- _What is being asked_
Skip the pictures. Set down, word for word, the lines from the start of the material up to and including the line with "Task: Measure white".

** Opening Material provided block **

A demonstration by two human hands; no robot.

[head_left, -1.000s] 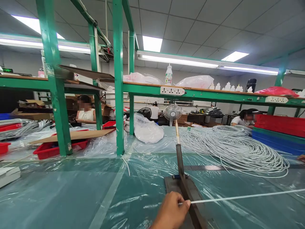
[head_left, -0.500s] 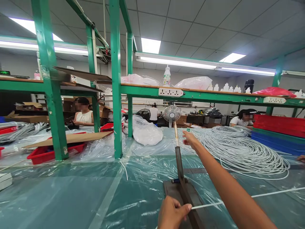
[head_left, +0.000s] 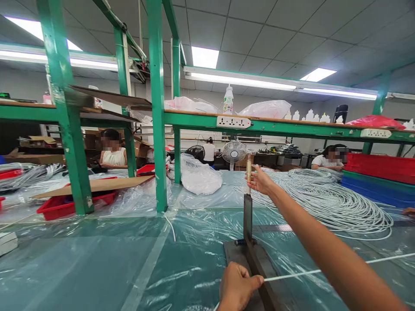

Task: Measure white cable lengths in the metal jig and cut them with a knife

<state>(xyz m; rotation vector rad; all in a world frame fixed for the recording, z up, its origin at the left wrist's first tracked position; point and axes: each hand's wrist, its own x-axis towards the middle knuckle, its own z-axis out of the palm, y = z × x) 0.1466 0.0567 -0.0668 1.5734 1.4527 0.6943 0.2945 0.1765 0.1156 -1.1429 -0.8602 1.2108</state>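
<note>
A dark metal lever cutter stands on the plastic-covered bench in front of me. My left hand pinches a thin white cable against the cutter's left side; the cable runs off to the right. My right hand reaches forward and closes on the pale wooden handle of the raised cutter arm. A big loose heap of coiled white cable lies behind and to the right of the cutter.
Green steel posts and a shelf with a power strip stand behind the bench. A white plastic bag, a desk fan, red trays and stacked red and blue bins lie around. Other people sit at the far left and far right.
My right arm came into view, reached forward and took hold of the cutter's handle, which now stands more upright. My left hand stayed at the cutter, still pinching the cable.
</note>
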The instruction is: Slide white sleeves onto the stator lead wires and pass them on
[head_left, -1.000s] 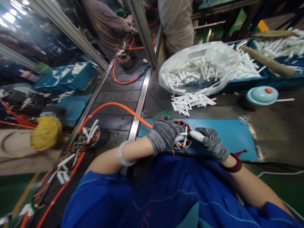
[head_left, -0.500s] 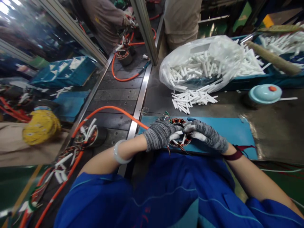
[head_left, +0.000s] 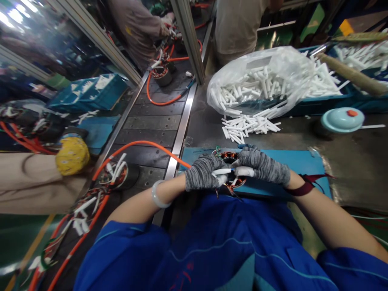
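Observation:
A motor stator (head_left: pixel 229 155) with copper-coloured windings lies on a blue mat (head_left: pixel 298 169) in front of me, partly covered by my gloved hands. My left hand (head_left: pixel 204 173), in a grey striped glove with white fingertips, is closed on a white sleeve tube (head_left: pixel 222 171) above the stator. At the tube's right end a small dark bit shows. My right hand (head_left: pixel 262 166), gloved alike, pinches right there; what its fingertips grip is hidden. Coloured lead wires (head_left: pixel 217 152) stick out at the stator's far left, and loose wire ends hang at its near side.
A pile of white tubes (head_left: pixel 250 126) lies beyond the mat, before a plastic bag (head_left: pixel 216 87) full of them. A light-blue lidded cup (head_left: pixel 341 121) stands right. Left runs a slatted conveyor (head_left: pixel 148 122) with stators and an orange cable (head_left: pixel 139 142). Co-workers stand beyond.
The white tube in my left hand has come into fuller view, lying crosswise between my hands. My right fingers have shifted to its right end. The whole view has moved slightly.

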Tool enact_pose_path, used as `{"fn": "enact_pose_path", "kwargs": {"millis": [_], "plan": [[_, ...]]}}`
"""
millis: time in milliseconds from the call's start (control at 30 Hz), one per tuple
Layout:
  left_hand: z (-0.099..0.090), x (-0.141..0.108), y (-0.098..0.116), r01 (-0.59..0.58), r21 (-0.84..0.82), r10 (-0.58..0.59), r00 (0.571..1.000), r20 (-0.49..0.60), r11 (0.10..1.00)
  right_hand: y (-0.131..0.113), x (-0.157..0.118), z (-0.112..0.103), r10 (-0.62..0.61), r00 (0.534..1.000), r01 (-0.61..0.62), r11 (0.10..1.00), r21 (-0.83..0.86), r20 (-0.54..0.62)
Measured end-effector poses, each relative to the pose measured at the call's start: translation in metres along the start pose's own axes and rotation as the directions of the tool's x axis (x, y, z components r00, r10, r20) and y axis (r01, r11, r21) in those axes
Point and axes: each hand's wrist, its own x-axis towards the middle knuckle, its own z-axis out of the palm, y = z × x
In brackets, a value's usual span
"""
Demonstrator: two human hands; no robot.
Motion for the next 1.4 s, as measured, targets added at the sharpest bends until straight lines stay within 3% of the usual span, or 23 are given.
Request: {"fn": "enact_pose_path", "kwargs": {"millis": [200,333,500,600,667,767,867,1000,1167,1300,1400], "plan": [[0.009,-0.001,-0.010,-0.065,-0.125,0.056,0.995,-0.079,0.990,-0.008,0.000,0.010,0.150,0.985,-0.137,0.981,0.139,-0.088],[0.008,-0.002,-0.010,-0.117,-0.171,0.092,0.985,-0.147,0.978,-0.011,0.000,0.015,0.160,0.980,-0.147,0.982,0.115,-0.119],[-0.008,0.000,-0.013,-0.091,-0.195,0.105,0.992,0.063,0.977,-0.011,0.000,0.019,0.094,0.990,-0.109,0.982,-0.153,-0.100],[-0.015,0.005,-0.008,-0.023,-0.048,0.032,0.980,0.195,0.999,-0.008,-0.004,0.023,0.024,0.997,-0.049,0.925,-0.376,-0.069],[-0.017,0.009,0.003,0.027,0.137,-0.062,0.964,0.260,0.990,-0.004,-0.010,0.022,-0.017,0.999,-0.003,0.907,-0.421,-0.043],[-0.017,0.013,0.022,0.062,0.383,-0.193,0.930,0.314,0.922,0.000,-0.021,0.015,-0.016,0.999,0.000,0.942,-0.336,-0.045],[-0.013,0.018,0.032,0.046,0.477,-0.222,0.921,0.319,0.878,0.001,-0.030,0.006,0.001,0.996,-0.017,0.983,-0.183,-0.087],[-0.005,0.035,0.029,-0.043,0.435,-0.097,0.951,0.294,0.900,0.007,-0.032,0.001,0.036,0.992,-0.041,0.998,-0.041,-0.120],[-0.001,0.051,0.032,-0.140,0.402,0.012,0.952,0.305,0.905,0.014,-0.030,0.004,0.108,0.983,-0.107,0.994,0.010,-0.145],[-0.015,0.032,0.028,-0.170,0.376,0.099,0.975,0.200,0.911,0.012,-0.041,0.006,0.127,0.980,-0.117,0.991,0.069,-0.153],[-0.028,0.006,-0.001,-0.299,0.243,0.279,0.954,0.111,0.923,0.005,-0.054,0.008,0.155,0.972,-0.139,0.986,0.096,-0.179]]}}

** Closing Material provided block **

- _Written answer_
A demonstration by two human hands; no robot.

[head_left, -1.000s] 
[head_left, -0.500s] 
[head_left, +0.000s] 

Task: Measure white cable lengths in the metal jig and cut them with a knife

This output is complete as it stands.